The RAM myth

December 19, 2024 Reddit Hacker News

The RAM myth is a belief that modern computer memory resembles perfect random-access memory. Cache is seen as an optimization for small data: if it fits in L2, it’s going to be processed faster; if it doesn’t, there’s nothing we can do.

Most likely, you believe that code like this is the fastest way to shard data (I’m using Python as pseudocode; pretend I used your favorite low-level language):

groups = [[] for _ in range(n_groups)]
for element in elements:
    groups[element.group].append(element)

Indeed, it’s linear (i.e. asymptotically optimal), and we have to access random indices anyway, so cache isn’t going to help us in any case.

In reality, when the number of groups is high, this is leaving a lot of performance on the table, and certain asymptotically slower algorithms can perform sharding significantly faster. They are mostly used by on-disk databases, but, surprisingly, they are useful even for in-RAM data.

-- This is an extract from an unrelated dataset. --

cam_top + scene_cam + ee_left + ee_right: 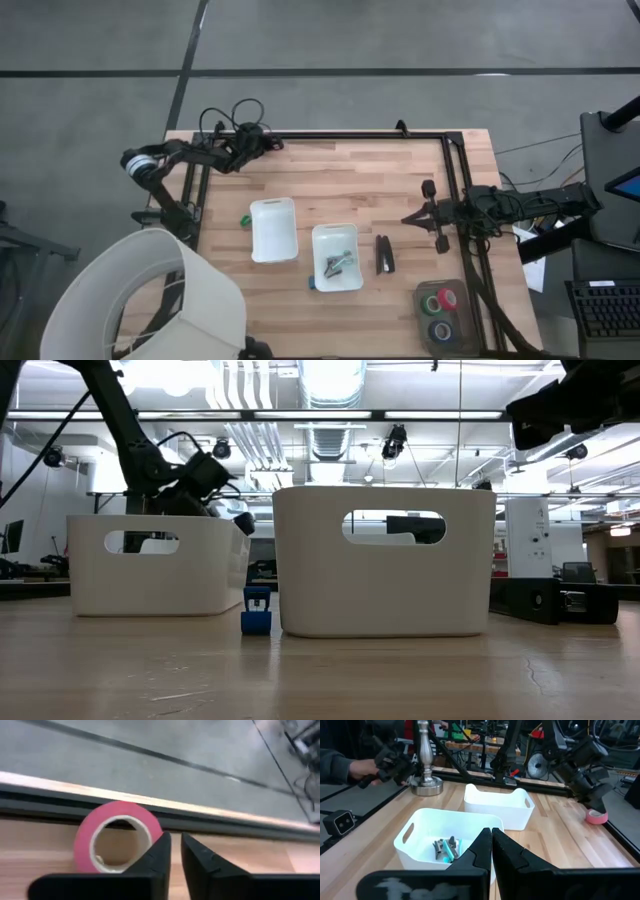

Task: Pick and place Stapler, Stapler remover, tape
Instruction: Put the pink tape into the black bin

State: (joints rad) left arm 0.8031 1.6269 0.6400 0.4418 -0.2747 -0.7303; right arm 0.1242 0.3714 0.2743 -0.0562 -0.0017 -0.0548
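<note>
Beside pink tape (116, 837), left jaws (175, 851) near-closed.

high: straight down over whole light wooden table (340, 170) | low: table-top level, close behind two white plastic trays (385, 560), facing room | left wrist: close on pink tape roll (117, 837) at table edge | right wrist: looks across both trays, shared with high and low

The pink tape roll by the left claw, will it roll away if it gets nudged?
Probably. The pink tape roll stands on its edge on the wood, so a nudge could set it rolling. It looks like a light, hollow ring. The left claw, nearly shut, sits beside it.
</note>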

SolutionThe algorithm from above has an almost-guaranteed cache miss on every iteration. The only way to prevent cache misses is to make the memory accesses more ordered. If you can ensure the elements are ordered by group, that’s great. If you can’t, you can still sort the accesses before the for loop:

elements.sort(key = lambda element: element.group)

Sorting costs some time, but in return, removes cache misses from the for loop entirely. If the data is large enough that it doesn’t fit in cache, this is a net win. As a bonus, creating individual lists can be replaced with a group-by operation:

elements.sort(key = lambda element: element.group)
groups = [
    group_elements
    for _, group_elements
    in itertools.groupby(elements, key = lambda element: element.group)
]

There’s many cache-aware sorting algorithms, but as indices are just integers, radix sort works best here. Among off-the-shelf implementations, radsort worked the best for me in Rust.

Speedups

This is already better than the straightforward algorithm on large data, but there’s many tricks to make it faster.

GeneratorsSorting APIs try to make it seem like the data is sorted in-place, even when that’s not the case. This requires sorted data to be explicitly written to memory in a particular format. But if we only need to iterate over groups, generators or callbacks help avoid this:

# Assuming 32-bit indices
def radix_sort(elements, bits = 32):
    # Base case -- nothing to sort or all indices are equal
    if len(elements) <= 1 or bits <= 0:
        yield from elements
        return

    # Split by most significant byte of index we haven't seen yet
    buckets = [[] for _ in range(256)]
    for element in elements:
        buckets[(element.index >> max(0, bits - 8)) & 0xff].append(element)

    # Sort buckets recursively
    for bucket in buckets:
        yield from radix_sort(bucket, bits - 8)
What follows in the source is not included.